A big to unpack, here.

If you have a child at '25' you'll 'have your life back' in your 40s (47 if they do uni...), but where's the cash to enjoy yourself? You gave up, or compromised your career, or put your DC in childcare 7-6 every day.

Child later? In your 40s? Hopefully financially and professionally sound and hopefully with a wealth of fun and experience behind you.

Personally I wouldn't have had DC without support. Though I know, the best laid plans etc. But even without, your life doesn't have to be 'over'!

Moules · 27/05/2021 21:57

I actually think it’s a really good sign how realistic you are about the difficulties of motherhood so I think you will find the reality of it a pleasant surprise!

I was the opposite, buried my head in the sand, thought my life would be exactly the same, and then the first two weeks of motherhood I was just like wtf have I done?!! I also am in no way maternal. BUT, when you have your own baby, the switch will flick and you will get this all consuming sense of love, pride and joy. It also rapidly gets easier and soon you find yourself desperately missing them when they are not with you.

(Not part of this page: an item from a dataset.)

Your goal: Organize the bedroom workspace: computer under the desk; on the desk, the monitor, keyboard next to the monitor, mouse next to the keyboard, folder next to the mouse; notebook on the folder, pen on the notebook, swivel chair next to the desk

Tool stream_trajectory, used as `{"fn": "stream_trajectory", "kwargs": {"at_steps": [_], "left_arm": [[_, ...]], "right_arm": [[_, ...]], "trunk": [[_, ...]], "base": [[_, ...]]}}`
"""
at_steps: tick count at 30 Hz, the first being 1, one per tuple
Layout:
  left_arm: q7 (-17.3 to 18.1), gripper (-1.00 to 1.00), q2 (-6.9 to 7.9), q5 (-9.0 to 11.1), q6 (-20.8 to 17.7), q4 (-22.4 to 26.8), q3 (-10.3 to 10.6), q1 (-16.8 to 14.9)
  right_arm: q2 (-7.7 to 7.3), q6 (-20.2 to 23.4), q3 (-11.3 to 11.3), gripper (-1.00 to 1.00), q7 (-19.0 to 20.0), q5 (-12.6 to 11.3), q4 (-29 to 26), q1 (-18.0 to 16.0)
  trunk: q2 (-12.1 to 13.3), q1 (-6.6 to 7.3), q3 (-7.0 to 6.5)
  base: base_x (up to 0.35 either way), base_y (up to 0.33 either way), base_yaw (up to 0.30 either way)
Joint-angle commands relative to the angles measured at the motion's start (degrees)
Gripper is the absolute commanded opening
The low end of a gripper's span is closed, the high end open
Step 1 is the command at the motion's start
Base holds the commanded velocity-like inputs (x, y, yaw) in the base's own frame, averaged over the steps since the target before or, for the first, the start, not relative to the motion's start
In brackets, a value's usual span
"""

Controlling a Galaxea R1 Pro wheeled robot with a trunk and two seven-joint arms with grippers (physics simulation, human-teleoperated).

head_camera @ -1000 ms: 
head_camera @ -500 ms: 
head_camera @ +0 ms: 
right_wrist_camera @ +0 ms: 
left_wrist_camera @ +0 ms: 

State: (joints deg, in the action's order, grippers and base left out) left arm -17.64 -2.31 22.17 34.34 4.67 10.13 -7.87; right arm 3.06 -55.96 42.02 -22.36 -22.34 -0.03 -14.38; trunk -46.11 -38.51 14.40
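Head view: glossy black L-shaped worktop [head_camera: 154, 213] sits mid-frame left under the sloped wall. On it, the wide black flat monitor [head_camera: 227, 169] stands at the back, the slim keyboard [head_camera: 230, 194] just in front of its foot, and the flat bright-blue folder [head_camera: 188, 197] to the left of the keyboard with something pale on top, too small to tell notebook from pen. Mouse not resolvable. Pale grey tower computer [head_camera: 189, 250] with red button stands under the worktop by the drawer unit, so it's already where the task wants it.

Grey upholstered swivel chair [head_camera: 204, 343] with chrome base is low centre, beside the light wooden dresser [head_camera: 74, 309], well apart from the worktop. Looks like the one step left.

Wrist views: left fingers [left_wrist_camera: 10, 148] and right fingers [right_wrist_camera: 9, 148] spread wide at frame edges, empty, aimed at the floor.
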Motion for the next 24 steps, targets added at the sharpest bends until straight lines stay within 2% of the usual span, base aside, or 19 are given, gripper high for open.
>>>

Some positives to hold onto:

  • baby = maternity leave, I.e. a fabulous time of socialising, brunch dates, coffees etc
  • the fact you are super anxious about it shows what an incredible mum you will be as you are already extremely concerned about doing a good job (you will do a fantastic job)
  • your youth means that you and your child will be super close as you grow older. They’ll probably want to go to the pub with you when they’re a teenager
  • 20s are really, really overrated!!